● WHAT IS REQUIRED: Report every line of the records beneath this task that holds the string "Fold".

[Data excerpts]

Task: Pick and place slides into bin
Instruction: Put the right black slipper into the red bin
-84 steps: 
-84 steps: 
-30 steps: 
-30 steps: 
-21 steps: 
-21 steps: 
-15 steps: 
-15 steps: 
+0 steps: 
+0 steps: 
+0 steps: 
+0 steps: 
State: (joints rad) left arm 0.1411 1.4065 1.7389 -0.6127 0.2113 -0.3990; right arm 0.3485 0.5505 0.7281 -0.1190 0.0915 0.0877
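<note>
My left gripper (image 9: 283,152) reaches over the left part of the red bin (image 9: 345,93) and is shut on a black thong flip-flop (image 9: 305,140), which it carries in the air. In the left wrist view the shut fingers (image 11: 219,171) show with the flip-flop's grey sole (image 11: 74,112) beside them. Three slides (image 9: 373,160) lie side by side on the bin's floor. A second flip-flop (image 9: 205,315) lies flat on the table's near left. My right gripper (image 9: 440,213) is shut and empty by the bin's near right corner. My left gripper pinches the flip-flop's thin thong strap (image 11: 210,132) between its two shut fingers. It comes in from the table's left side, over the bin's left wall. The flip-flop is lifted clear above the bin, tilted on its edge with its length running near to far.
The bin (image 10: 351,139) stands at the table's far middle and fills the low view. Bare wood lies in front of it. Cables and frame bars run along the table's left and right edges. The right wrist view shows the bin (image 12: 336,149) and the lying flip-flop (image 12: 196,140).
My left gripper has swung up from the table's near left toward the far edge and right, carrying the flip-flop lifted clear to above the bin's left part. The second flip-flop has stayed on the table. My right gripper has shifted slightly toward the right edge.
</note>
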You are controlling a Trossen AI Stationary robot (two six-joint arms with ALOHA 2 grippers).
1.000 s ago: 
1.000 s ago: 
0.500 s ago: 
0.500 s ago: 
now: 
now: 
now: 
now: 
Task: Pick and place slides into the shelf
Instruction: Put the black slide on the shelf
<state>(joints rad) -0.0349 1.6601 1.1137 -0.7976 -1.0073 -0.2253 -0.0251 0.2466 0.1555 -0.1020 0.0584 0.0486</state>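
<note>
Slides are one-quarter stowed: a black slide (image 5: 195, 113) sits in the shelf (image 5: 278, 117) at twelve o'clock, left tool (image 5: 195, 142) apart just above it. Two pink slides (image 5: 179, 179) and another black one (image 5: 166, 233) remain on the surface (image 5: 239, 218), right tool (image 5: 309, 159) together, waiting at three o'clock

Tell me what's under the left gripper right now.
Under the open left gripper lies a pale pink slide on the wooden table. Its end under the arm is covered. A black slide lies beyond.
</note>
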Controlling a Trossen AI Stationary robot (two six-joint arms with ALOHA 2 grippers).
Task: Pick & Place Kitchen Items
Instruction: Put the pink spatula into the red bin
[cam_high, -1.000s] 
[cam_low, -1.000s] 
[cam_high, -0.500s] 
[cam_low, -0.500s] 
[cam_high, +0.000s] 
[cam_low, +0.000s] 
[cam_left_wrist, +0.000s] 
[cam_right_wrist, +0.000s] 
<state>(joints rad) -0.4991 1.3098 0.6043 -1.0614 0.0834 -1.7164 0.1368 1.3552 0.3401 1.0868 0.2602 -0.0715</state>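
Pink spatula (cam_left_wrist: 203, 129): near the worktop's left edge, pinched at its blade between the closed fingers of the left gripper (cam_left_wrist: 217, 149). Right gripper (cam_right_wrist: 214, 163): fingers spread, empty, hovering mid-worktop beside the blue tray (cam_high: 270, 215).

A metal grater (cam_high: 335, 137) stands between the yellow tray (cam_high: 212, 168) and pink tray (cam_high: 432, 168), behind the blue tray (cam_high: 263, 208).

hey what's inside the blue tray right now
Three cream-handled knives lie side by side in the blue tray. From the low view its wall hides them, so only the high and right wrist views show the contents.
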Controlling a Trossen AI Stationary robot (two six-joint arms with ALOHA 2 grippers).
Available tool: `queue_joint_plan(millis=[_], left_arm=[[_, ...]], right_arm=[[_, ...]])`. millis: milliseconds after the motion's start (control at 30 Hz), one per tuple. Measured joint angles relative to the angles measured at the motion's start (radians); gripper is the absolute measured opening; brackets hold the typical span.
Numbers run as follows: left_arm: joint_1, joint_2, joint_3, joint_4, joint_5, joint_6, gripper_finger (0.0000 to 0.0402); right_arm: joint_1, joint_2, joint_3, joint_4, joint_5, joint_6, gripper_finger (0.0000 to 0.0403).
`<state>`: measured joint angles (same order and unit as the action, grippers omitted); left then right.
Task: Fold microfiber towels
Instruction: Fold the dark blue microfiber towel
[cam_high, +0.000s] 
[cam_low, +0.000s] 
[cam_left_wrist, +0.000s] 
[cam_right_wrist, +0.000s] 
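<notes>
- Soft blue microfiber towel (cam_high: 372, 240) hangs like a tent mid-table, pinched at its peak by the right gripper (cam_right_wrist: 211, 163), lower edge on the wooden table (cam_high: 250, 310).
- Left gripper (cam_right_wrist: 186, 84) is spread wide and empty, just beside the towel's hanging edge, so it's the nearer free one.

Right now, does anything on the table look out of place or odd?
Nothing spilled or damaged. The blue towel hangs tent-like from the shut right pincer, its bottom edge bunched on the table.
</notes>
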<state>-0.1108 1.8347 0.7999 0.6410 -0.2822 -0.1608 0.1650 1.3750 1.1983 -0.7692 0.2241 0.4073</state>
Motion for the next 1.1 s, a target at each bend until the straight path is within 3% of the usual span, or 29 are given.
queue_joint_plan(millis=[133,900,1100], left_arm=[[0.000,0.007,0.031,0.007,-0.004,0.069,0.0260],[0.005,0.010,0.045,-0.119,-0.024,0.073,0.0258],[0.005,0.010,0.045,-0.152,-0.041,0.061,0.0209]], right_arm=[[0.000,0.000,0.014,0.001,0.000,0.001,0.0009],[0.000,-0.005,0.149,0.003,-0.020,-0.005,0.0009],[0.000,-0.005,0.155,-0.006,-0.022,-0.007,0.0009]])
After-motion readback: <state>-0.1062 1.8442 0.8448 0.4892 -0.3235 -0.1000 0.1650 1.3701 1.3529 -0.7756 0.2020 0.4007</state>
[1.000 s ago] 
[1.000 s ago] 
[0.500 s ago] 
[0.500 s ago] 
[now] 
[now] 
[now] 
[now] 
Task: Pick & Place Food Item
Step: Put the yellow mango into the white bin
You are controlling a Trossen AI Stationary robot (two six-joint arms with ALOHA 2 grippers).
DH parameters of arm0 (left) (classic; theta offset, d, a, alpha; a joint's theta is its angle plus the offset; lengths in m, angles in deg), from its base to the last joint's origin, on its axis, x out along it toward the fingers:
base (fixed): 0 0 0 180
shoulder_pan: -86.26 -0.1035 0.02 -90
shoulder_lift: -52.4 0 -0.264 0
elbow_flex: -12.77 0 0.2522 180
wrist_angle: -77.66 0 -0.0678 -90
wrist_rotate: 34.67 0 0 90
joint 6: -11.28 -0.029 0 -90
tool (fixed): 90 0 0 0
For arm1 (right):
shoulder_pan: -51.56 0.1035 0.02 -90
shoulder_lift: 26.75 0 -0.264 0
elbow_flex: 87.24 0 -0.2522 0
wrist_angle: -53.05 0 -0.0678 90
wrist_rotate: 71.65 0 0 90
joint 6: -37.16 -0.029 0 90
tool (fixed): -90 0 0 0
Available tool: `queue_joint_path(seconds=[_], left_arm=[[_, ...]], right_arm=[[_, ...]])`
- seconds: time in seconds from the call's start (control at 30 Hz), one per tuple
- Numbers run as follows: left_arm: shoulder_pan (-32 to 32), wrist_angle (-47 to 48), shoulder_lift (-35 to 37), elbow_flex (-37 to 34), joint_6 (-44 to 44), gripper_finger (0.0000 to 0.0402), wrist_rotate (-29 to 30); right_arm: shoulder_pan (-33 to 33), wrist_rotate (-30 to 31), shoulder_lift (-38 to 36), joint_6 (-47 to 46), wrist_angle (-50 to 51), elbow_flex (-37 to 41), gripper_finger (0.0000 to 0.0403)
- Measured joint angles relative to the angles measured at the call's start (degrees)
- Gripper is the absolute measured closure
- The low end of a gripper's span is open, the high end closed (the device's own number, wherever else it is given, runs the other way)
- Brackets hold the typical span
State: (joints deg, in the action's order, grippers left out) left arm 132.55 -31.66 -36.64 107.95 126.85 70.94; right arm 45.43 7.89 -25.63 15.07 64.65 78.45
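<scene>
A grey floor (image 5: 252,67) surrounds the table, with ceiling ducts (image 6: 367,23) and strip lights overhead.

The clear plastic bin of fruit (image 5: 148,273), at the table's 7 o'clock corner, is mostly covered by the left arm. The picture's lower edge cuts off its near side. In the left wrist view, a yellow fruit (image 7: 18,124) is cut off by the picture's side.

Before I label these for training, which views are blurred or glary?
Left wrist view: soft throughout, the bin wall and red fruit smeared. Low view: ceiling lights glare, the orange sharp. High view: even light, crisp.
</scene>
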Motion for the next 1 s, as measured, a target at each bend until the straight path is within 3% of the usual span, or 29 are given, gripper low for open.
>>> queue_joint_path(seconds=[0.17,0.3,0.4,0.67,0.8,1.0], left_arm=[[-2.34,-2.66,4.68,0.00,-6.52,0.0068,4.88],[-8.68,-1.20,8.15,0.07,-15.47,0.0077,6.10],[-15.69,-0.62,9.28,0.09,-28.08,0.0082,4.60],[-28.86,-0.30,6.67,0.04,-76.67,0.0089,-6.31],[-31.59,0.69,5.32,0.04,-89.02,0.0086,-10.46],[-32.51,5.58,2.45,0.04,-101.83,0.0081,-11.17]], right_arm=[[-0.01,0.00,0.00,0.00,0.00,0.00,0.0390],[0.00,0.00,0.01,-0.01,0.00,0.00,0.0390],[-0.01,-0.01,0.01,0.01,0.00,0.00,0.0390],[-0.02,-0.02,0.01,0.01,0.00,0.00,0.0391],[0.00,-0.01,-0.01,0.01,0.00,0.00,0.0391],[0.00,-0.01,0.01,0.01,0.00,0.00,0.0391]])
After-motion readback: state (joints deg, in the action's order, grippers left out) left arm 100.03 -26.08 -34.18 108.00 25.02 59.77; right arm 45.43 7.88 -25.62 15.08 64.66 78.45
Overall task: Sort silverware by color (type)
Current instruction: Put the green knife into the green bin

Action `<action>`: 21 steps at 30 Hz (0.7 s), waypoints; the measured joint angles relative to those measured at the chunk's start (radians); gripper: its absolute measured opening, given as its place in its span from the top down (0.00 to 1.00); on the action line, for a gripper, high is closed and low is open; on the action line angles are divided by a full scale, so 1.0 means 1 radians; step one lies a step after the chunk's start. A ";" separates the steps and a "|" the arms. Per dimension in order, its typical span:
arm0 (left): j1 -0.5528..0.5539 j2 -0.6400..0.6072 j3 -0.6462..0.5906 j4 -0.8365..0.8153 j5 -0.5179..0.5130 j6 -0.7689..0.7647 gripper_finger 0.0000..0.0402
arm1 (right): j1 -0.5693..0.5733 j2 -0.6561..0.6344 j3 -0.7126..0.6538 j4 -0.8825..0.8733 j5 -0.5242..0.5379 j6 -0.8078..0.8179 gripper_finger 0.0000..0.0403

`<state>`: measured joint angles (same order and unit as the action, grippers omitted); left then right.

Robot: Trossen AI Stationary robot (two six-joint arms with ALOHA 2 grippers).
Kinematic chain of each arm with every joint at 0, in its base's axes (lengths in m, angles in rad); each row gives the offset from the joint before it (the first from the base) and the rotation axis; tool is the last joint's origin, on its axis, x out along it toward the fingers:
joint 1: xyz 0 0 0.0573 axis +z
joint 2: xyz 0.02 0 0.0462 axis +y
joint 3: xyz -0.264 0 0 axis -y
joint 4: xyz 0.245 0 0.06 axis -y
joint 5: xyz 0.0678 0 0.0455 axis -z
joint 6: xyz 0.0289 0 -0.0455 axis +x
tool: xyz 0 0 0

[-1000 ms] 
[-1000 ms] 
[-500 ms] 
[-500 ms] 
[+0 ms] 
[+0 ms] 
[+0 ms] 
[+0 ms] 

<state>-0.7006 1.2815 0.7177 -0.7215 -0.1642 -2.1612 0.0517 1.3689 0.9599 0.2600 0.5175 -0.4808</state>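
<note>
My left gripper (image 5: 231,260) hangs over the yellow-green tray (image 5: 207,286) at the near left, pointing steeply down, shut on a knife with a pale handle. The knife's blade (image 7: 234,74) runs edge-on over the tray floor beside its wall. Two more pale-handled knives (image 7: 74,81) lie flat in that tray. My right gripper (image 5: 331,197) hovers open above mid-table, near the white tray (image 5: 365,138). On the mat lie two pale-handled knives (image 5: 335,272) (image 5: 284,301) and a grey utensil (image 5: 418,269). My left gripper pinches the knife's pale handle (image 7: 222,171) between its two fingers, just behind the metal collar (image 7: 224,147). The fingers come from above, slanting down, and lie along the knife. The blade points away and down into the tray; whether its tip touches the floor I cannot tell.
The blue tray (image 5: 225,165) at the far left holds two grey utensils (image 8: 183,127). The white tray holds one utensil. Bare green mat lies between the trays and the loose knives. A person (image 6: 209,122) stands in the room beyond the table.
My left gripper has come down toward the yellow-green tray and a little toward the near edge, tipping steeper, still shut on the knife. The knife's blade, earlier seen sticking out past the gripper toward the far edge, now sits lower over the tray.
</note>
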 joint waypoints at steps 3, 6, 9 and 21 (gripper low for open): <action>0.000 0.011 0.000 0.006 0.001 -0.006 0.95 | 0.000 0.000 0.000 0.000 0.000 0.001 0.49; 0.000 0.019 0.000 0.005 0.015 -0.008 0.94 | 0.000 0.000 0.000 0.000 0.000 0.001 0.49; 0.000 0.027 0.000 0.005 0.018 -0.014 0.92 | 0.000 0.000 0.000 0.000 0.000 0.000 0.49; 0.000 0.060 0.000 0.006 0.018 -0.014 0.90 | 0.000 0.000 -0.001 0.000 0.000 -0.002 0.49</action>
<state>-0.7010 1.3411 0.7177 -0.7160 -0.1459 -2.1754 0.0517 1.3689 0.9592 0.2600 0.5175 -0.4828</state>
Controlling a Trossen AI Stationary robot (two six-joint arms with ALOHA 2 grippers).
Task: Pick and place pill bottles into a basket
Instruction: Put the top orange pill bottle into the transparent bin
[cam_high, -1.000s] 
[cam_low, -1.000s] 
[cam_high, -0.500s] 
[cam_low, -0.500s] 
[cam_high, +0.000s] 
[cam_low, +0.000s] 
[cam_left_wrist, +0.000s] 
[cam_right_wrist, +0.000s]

● ANSWER SECTION:
Task: Fold microfiber towels
Instruction: Fold the dark blue microfiber towel

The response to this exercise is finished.